• _Work required_
Within the entries below, the lines from the one with "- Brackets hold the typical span" through the one with "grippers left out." are to be set down exactly, both ends kept.

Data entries
===

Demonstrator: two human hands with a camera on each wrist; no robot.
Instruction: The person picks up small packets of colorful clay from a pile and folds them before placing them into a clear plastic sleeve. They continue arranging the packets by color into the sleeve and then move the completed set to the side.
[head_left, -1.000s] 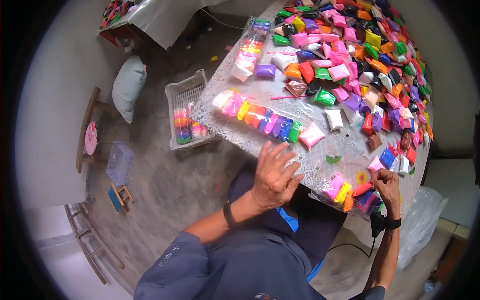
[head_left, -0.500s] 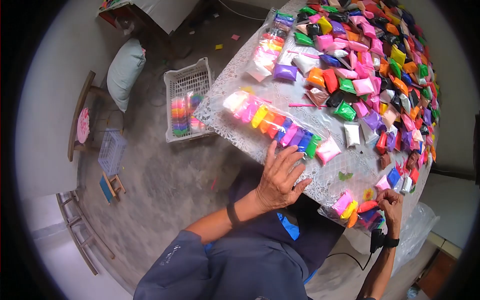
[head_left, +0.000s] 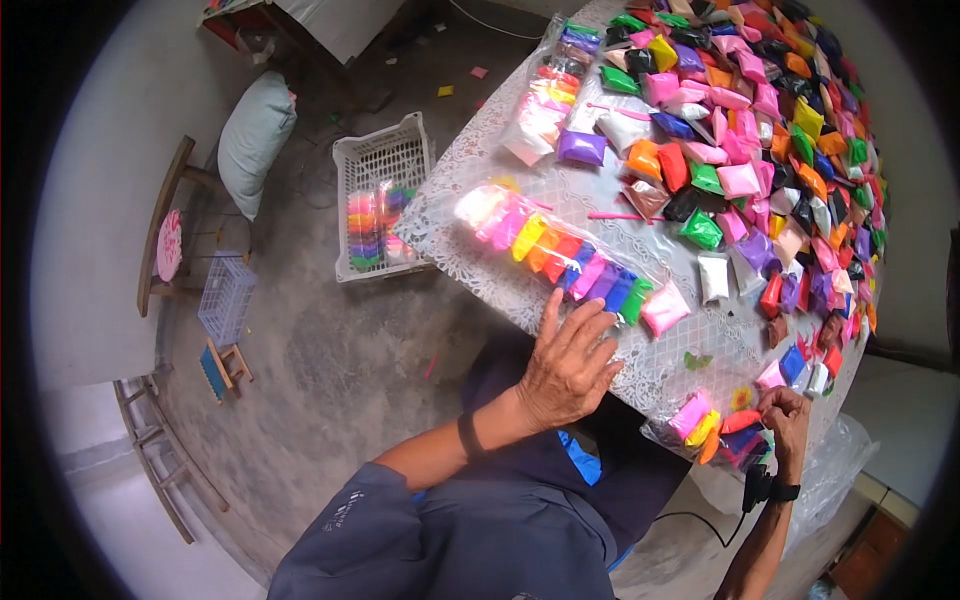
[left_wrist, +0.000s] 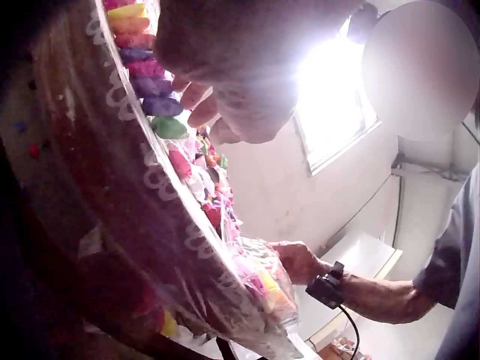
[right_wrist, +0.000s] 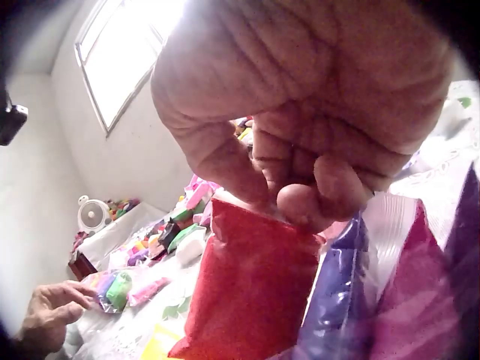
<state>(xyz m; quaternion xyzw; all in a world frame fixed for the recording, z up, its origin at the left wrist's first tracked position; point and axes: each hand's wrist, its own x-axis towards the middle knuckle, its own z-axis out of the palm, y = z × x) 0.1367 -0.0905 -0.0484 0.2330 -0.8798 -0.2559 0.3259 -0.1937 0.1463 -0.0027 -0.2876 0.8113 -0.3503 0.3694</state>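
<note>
My right hand [head_left: 785, 420] pinches the top edge of a red packet [right_wrist: 251, 281], thumb and fingertips curled at its upper rim. That packet stands in a row with a blue packet [right_wrist: 337, 285] and a magenta packet [right_wrist: 416, 292]; pink, yellow and orange packets [head_left: 697, 422] lie beside it in a clear plastic bag near the table's front edge. My left hand [head_left: 572, 368] rests with loosely bent fingers, fingertips at the green and blue end of a filled clear bag [head_left: 545, 250] of coloured packets. A pale pink packet [head_left: 663, 309] lies just past that end.
A large heap of coloured packets [head_left: 740, 180] covers the table's far right side. Another filled bag [head_left: 545, 105] lies at the far left edge of the lace-patterned tablecloth [head_left: 440, 225]. On the floor, a white crate [head_left: 345, 215] holds filled bags. Clear plastic [head_left: 835, 470] hangs off the right edge.
The head view has shifted, so the table sits farther right and lower in it. My right hand stays at the red packet, and my left hand stays by the filled bag's end.
</note>
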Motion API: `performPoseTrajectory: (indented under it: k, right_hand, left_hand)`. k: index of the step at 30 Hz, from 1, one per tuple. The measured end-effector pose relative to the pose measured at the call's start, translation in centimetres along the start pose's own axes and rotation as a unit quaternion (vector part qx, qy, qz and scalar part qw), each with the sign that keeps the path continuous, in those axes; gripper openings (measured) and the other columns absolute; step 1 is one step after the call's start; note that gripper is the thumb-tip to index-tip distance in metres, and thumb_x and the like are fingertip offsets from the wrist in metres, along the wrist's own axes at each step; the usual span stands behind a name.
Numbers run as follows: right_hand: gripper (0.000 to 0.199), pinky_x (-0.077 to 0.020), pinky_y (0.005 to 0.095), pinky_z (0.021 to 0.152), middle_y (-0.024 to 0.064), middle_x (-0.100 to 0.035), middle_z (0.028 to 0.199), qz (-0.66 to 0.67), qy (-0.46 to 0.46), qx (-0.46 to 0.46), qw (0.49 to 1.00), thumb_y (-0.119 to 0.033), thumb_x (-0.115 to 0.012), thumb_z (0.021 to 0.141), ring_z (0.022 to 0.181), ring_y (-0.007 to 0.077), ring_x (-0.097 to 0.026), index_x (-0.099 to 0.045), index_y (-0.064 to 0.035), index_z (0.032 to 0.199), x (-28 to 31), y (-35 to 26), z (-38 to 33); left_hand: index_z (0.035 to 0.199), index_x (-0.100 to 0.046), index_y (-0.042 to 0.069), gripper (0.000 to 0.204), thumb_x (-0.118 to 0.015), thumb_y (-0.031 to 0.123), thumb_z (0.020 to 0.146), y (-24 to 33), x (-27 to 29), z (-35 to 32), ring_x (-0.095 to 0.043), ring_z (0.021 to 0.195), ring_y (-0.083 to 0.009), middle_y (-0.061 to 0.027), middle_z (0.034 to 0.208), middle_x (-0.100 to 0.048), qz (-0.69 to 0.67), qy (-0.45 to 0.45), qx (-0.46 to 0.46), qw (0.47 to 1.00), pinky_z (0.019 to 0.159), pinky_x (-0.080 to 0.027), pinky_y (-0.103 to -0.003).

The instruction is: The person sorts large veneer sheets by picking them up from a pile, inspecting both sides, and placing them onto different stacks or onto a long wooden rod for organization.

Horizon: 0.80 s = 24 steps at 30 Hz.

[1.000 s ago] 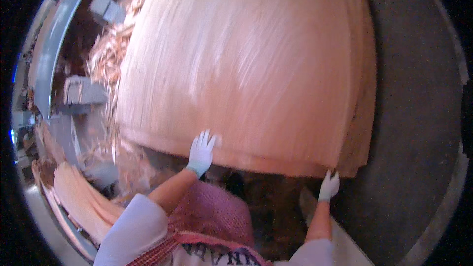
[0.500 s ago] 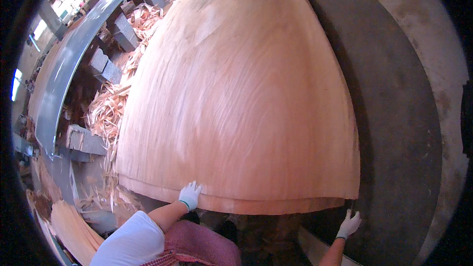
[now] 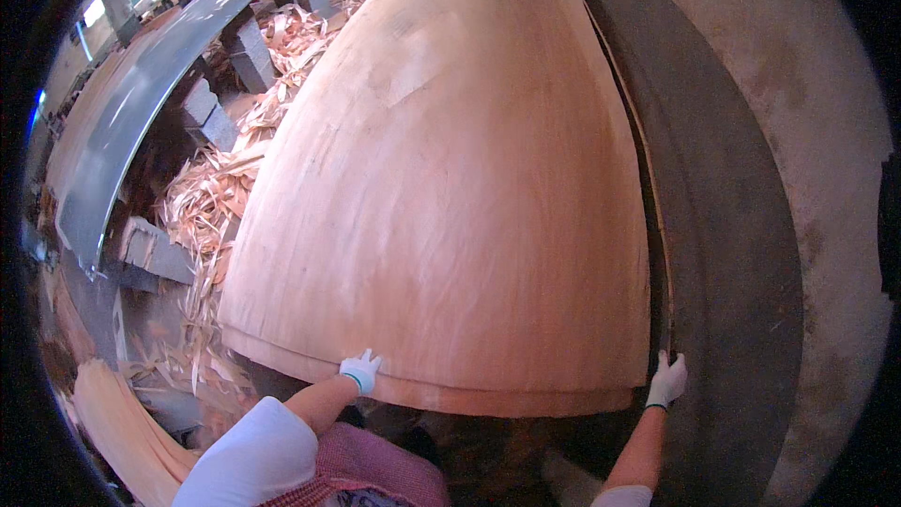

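A large, pale reddish wood veneer sheet (image 3: 450, 207) lies in front of me, its grain running away from me. Another veneer sheet (image 3: 526, 402) shows below it as a band along the near edge. My left hand (image 3: 360, 370), in a white glove, rests on the near edge of the top sheet with its fingers apart. At the near right corner, my gloved right hand (image 3: 667, 382) is closed around the near end of a long thin strip (image 3: 660, 225). That strip runs along the right side of the veneer, a dark gap between them.
Veneer scraps (image 3: 211, 197) lie heaped on the left, among grey blocks (image 3: 155, 251). Beyond them stretches a long shiny metal sheet (image 3: 141, 122). A dark grey surface (image 3: 732, 253) borders the right side. Curved veneer pieces (image 3: 117, 422) stand at lower left.
My right hand has moved up and forward, and the thin strip now shows along the veneer's right side. My left hand stays at the near edge. The view has shifted slightly.
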State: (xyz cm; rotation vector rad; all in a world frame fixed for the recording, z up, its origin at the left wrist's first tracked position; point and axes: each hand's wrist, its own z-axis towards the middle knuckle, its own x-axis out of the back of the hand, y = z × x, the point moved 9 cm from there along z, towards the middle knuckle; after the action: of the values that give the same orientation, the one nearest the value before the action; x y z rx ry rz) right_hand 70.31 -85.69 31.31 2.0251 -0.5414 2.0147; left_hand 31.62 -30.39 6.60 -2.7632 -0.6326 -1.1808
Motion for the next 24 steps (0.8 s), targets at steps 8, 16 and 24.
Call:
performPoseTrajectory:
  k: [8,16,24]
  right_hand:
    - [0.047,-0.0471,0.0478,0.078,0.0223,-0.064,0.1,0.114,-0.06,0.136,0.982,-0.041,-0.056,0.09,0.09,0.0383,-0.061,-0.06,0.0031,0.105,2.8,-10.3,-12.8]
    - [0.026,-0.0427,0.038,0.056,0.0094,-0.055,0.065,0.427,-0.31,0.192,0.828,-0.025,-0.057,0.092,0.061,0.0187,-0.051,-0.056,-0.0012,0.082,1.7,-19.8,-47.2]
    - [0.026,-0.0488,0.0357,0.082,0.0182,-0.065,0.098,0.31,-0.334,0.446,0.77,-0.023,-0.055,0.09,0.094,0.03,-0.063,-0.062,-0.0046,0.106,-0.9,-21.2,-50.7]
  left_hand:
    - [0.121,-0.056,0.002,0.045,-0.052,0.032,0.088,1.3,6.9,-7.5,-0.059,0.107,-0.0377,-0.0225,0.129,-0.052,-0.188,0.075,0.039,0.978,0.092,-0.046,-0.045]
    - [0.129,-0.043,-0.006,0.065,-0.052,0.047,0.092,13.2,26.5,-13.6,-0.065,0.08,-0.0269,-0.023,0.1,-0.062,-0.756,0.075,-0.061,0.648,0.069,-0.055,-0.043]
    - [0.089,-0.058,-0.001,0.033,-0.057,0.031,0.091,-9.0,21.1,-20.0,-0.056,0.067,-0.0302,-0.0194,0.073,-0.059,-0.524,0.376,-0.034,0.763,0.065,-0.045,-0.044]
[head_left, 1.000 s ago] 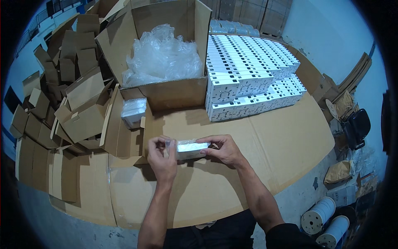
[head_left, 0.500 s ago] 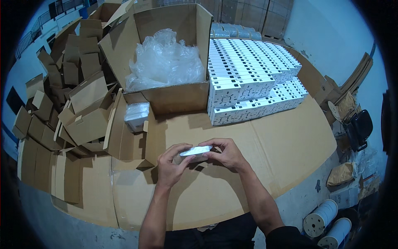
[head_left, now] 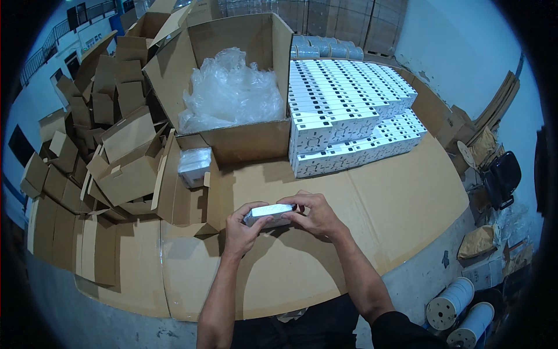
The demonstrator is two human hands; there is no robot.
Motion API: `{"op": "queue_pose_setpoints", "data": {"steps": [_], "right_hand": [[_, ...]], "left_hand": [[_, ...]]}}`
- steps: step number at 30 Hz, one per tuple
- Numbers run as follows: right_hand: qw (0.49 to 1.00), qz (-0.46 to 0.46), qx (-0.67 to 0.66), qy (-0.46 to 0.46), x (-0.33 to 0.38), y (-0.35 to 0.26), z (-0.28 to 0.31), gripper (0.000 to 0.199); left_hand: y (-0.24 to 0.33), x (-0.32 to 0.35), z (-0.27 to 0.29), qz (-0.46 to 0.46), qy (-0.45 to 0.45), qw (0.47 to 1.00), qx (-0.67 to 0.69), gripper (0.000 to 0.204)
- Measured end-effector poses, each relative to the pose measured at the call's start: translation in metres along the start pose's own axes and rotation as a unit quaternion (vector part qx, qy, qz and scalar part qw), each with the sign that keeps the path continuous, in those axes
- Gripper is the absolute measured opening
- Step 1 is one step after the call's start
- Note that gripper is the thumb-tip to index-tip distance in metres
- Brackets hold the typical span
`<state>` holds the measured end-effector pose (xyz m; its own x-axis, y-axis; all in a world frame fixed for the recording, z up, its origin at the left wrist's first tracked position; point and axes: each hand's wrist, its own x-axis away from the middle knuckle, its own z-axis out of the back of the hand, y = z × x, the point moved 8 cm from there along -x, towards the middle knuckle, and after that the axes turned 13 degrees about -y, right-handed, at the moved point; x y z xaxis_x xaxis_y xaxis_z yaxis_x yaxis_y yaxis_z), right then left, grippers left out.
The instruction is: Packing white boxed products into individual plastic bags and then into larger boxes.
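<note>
Both hands hold one small white box (head_left: 271,210) above the cardboard-covered table (head_left: 325,267). My left hand (head_left: 241,230) is closed on its left end, thumb along the near side. At the other end, my right hand (head_left: 317,216) grips it with fingers over the far edge and the thumb in front. The box lies roughly level, its pale top face showing between the hands; its underside is hidden. Just left of my hands stands an open brown carton (head_left: 189,212) with several plastic-wrapped white packs (head_left: 195,166) at its far end.
A large open carton (head_left: 232,139) holds crumpled clear plastic bags (head_left: 232,93). To its right rise stacked white boxes (head_left: 337,139) with dark square marks. Empty cartons (head_left: 125,166) pile up at the left. Spools (head_left: 450,302) and a black chair (head_left: 503,180) stand on the floor at right.
The white box has turned slightly in my hands, and more of its top and near face shows. My right fingers have shifted a little along its end. The whole view has moved slightly.
</note>
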<state>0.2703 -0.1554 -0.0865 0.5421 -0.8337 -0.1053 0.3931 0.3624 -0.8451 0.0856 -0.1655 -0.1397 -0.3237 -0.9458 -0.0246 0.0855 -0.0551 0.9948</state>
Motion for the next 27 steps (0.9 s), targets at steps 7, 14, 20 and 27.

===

• _Problem solution_
- Brackets hold the typical span
`<state>` holds the measured end-effector pose (xyz m; its own x-axis, y-axis; all in a world frame fixed for the recording, z up, its origin at the left wrist's first tracked position; point and axes: each hand's wrist, its own x-axis away from the middle knuckle, its own z-axis out of the back of the hand, y = z × x, the point moved 8 cm from there along -x, towards the middle knuckle, and after that the axes turned 13 degrees about -y, right-handed, at the moved point; x y z xaxis_x xaxis_y xaxis_z yaxis_x yaxis_y yaxis_z), right then left, grippers left out.

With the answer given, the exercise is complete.